» Exercise aim: Please transcribe the lines below exactly, and leave every image behind.

Stored data:
--- --- ---
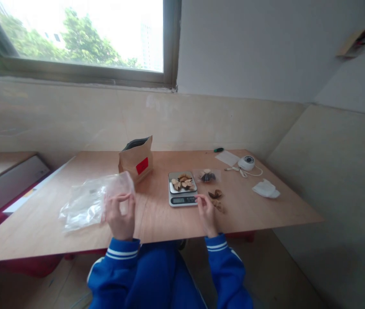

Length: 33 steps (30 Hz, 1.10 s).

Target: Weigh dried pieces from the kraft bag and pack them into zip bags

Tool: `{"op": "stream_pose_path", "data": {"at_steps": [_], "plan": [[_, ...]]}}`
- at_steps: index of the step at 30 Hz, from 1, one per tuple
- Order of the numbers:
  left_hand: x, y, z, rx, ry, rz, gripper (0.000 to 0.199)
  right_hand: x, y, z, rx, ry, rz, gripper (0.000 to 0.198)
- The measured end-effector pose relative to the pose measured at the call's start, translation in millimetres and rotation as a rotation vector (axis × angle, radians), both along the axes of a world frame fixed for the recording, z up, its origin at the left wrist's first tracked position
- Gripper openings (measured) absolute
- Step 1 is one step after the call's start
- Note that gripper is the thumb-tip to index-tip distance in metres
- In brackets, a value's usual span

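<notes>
A small kitchen scale (173, 200) with a steel top and a dark display stands mid-table. Pieces of dried brown-and-cream peel or shell (182, 183) lie heaped on its plate. My right hand (206, 214) is at the scale's front right corner, its fingertips by the buttons, with nothing visible in it. More dried pieces (216, 195) lie on the table just beyond that hand. My left hand (122, 216) is raised at the left, fingers closed on a thin clear plastic bag (118, 182). Other clear plastic bags (84, 208) lie beside and under it.
Behind my left hand stands an opened brown paper pouch (135, 161) with a red label. A small clear packet (207, 175) with dark contents lies right of the scale. Farther right are a white corded device (245, 163), crumpled white tissue (266, 189) and a green-handled screwdriver (218, 149).
</notes>
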<state>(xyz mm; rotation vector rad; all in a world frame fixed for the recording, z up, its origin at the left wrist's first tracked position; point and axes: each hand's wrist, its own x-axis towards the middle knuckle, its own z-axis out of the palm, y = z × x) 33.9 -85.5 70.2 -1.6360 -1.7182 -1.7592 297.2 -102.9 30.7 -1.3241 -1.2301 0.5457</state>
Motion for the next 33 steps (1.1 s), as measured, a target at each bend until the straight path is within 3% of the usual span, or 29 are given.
{"op": "stream_pose_path", "data": {"at_steps": [4, 8, 14, 26, 33], "plan": [[54.9, -22.3, -4.6, -0.039, 0.013, -0.264, 0.009, -52.8, -22.8, 38.0, -0.016, 0.039, 0.283, 0.025], [62.7, -34.4, -7.7, -0.087, 0.0, -0.364, 0.006, -86.9, -30.2, 57.2, -0.02, 0.072, 0.334, 0.021], [51.7, -40.9, -13.8, -0.138, -0.064, -0.407, 0.006, -94.8, -29.3, 50.3, -0.077, 0.142, 0.293, 0.017], [63.0, -54.2, -29.1, -0.015, -0.108, -0.407, 0.007, -99.3, -50.7, 44.0, -0.136, 0.225, 0.233, 0.023], [55.8, -57.9, -25.3, -0.046, -0.071, -0.474, 0.002, -94.4, -51.6, 33.9, -0.196, 0.326, 0.208, 0.031]]}}
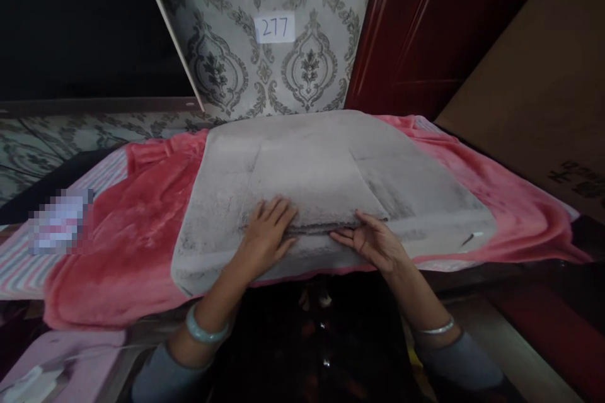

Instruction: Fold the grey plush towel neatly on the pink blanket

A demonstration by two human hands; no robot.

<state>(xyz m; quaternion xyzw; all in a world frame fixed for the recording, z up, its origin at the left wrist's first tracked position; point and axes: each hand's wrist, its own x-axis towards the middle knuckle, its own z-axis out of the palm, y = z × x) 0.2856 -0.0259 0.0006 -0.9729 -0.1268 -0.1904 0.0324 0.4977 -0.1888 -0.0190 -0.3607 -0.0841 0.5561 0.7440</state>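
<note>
A folded grey plush cloth (307, 182) lies on a larger smooth grey cloth (425, 182), its near edge showing stacked, slightly ragged layers. My left hand (268, 233) rests flat on the near left corner of the folded cloth, fingers stretched forward and thumb toward the edge. At the near right edge is my right hand (371, 240), palm turned inward. Its thumb lies over the top of the folded cloth and its fingers are at the layered edge, so that it grips the edge lightly.
Beneath the grey cloth spreads a pink-red plush blanket (127, 245) over striped fabric (19, 264). A dark screen (89, 25) stands back left, and a cardboard box (543, 75) on the right. Behind are a patterned wall (227, 44) with a "277" label (275, 27) and a red cabinet (416, 25).
</note>
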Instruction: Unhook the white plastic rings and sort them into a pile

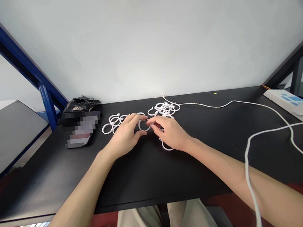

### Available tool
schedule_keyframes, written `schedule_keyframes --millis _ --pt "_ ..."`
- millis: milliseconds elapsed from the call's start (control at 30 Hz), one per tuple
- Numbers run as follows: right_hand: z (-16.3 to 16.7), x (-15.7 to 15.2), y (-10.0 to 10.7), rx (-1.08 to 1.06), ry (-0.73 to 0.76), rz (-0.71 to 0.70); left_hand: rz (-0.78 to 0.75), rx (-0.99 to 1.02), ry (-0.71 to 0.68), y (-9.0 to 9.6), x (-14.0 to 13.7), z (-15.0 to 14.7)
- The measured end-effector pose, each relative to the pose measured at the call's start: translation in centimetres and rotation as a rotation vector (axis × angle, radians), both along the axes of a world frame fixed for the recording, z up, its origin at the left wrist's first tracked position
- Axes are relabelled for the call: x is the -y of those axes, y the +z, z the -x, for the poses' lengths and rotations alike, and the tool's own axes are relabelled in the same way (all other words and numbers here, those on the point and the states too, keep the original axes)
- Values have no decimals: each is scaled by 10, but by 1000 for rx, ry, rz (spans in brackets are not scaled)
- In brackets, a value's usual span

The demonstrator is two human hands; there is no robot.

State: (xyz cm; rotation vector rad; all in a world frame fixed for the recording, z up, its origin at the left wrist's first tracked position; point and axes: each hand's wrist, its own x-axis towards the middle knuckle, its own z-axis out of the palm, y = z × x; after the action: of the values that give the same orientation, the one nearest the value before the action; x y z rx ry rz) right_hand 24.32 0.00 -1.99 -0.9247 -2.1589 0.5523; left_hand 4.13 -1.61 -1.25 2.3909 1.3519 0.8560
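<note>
Between my hands is a thin white plastic ring (139,127), held just above or on the black table. My left hand (126,134) curves around its left side, thumb and fingers closed on the rim. The fingertips of my right hand (170,131) pinch the ring's right side, partly hiding it. Several similar rings with small knobs (114,123) lie beside and behind my left hand, some covered by it. A heap of white rings (164,108) sits behind my right hand. Another ring (168,149) is partly hidden under my right wrist.
A black table (136,179) stands against a pale wall. At left lie a phone-like dark object (80,131), blurred out, and a crumpled black bag (79,104). A white cable (233,101) runs right and loops over my right forearm. A white-and-blue box (292,103) is far right.
</note>
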Motion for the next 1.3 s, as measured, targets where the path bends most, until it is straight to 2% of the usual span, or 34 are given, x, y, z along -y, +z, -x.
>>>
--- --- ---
» Output of the task:
Length: 33 steps (30 Hz, 1.10 s).

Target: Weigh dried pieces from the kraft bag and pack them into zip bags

Tool: `{"op": "stream_pose_path", "data": {"at_steps": [_], "plan": [[_, ...]]}}`
- at_steps: index of the step at 30 Hz, from 1, one per tuple
- Order of the numbers:
  left_hand: x, y, z, rx, ry, rz, gripper (0.000 to 0.199)
  right_hand: x, y, z, rx, ry, rz, gripper (0.000 to 0.198)
- The measured end-effector pose relative to the pose measured at the call's start, translation in millimetres and rotation as a rotation vector (axis × angle, radians), both along the axes of a world frame fixed for the recording, z up, its origin at the left wrist's first tracked position
- Gripper openings (measured) absolute
- Step 1 is one step after the call's start
- Note that gripper is the thumb-tip to index-tip distance in metres
- In brackets, a value's usual span

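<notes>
A small kitchen scale (173, 200) with a steel top and a dark display stands mid-table. Pieces of dried brown-and-cream peel or shell (182, 183) lie heaped on its plate. My right hand (206, 214) is at the scale's front right corner, its fingertips by the buttons, with nothing visible in it. More dried pieces (216, 195) lie on the table just beyond that hand. My left hand (122, 216) is raised at the left, fingers closed on a thin clear plastic bag (118, 182). Other clear plastic bags (84, 208) lie beside and under it.
Behind my left hand stands an opened brown paper pouch (135, 161) with a red label. A small clear packet (207, 175) with dark contents lies right of the scale. Farther right are a white corded device (245, 163), crumpled white tissue (266, 189) and a green-handled screwdriver (218, 149).
</notes>
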<state>(xyz mm; rotation vector rad; all in a world frame fixed for the recording, z up, its origin at the left wrist's first tracked position; point and axes: each hand's wrist, its own x-axis towards the middle knuckle, its own z-axis out of the palm, y = z × x) 33.9 -85.5 70.2 -1.6360 -1.7182 -1.7592 297.2 -102.9 30.7 -1.3241 -1.2301 0.5457</state>
Motion for the next 33 steps (1.1 s), as measured, a target at each bend until the straight path is within 3% of the usual span, or 29 are given.
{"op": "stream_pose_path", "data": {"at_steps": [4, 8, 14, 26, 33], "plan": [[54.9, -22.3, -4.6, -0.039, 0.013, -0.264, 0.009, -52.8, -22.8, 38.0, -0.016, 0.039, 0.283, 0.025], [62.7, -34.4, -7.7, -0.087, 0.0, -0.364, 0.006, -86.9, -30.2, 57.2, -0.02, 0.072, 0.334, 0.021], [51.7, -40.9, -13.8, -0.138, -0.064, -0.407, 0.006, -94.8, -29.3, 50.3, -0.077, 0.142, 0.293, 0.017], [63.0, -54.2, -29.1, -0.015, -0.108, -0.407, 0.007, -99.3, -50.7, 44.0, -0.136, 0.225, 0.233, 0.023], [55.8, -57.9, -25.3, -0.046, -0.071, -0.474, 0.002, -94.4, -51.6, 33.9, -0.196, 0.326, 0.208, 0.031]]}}

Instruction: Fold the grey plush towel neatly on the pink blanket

A demonstration by two human hands; no robot.

<state>(xyz m; quaternion xyzw; all in a world frame fixed for the recording, z up, its origin at the left wrist's first tracked position; point and axes: each hand's wrist, its own x-axis towards the middle knuckle, its own z-axis out of the palm, y = z × x) 0.2856 -0.0259 0.0006 -0.9729 -0.1268 -0.1904 0.0324 0.4977 -0.1888 -0.0190 -0.3607 -0.0841 0.5561 0.7440</state>
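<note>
A folded grey plush cloth (307, 182) lies on a larger smooth grey cloth (425, 182), its near edge showing stacked, slightly ragged layers. My left hand (268, 233) rests flat on the near left corner of the folded cloth, fingers stretched forward and thumb toward the edge. At the near right edge is my right hand (371, 240), palm turned inward. Its thumb lies over the top of the folded cloth and its fingers are at the layered edge, so that it grips the edge lightly.
Beneath the grey cloth spreads a pink-red plush blanket (127, 245) over striped fabric (19, 264). A dark screen (89, 25) stands back left, and a cardboard box (543, 75) on the right. Behind are a patterned wall (227, 44) with a "277" label (275, 27) and a red cabinet (416, 25).
</note>
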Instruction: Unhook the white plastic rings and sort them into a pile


### Available tool
schedule_keyframes, written `schedule_keyframes --millis _ --pt "_ ..."`
- millis: milliseconds elapsed from the call's start (control at 30 Hz), one per tuple
- Numbers run as follows: right_hand: z (-16.3 to 16.7), x (-15.7 to 15.2), y (-10.0 to 10.7), rx (-1.08 to 1.06), ry (-0.73 to 0.76), rz (-0.71 to 0.70); left_hand: rz (-0.78 to 0.75), rx (-0.99 to 1.02), ry (-0.71 to 0.68), y (-9.0 to 9.6), x (-14.0 to 13.7), z (-15.0 to 14.7)
- The measured end-effector pose, each relative to the pose measured at the call's start: translation in centimetres and rotation as a rotation vector (axis × angle, radians), both along the axes of a world frame fixed for the recording, z up, its origin at the left wrist's first tracked position
- Axes are relabelled for the call: x is the -y of those axes, y the +z, z the -x, for the poses' lengths and rotations alike, and the tool's own axes are relabelled in the same way (all other words and numbers here, those on the point and the states too, keep the original axes)
- Values have no decimals: each is scaled by 10, but by 1000 for rx, ry, rz (spans in brackets are not scaled)
- In brackets, a value's usual span

The demonstrator is two human hands; there is no robot.

State: (xyz cm; rotation vector rad; all in a world frame fixed for the recording, z up, its origin at the left wrist's first tracked position; point and axes: each hand's wrist, its own x-axis towards the middle knuckle, its own z-axis out of the palm, y = z × x; after the action: of the values that give the same orientation, the one nearest the value before the action; x y z rx ry rz) right_hand 24.32 0.00 -1.99 -0.9247 -2.1589 0.5523; left_hand 4.13 -1.61 -1.25 2.3909 1.3519 0.8560
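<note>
Between my hands is a thin white plastic ring (139,127), held just above or on the black table. My left hand (126,134) curves around its left side, thumb and fingers closed on the rim. The fingertips of my right hand (170,131) pinch the ring's right side, partly hiding it. Several similar rings with small knobs (114,123) lie beside and behind my left hand, some covered by it. A heap of white rings (164,108) sits behind my right hand. Another ring (168,149) is partly hidden under my right wrist.
A black table (136,179) stands against a pale wall. At left lie a phone-like dark object (80,131), blurred out, and a crumpled black bag (79,104). A white cable (233,101) runs right and loops over my right forearm. A white-and-blue box (292,103) is far right.
</note>
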Motion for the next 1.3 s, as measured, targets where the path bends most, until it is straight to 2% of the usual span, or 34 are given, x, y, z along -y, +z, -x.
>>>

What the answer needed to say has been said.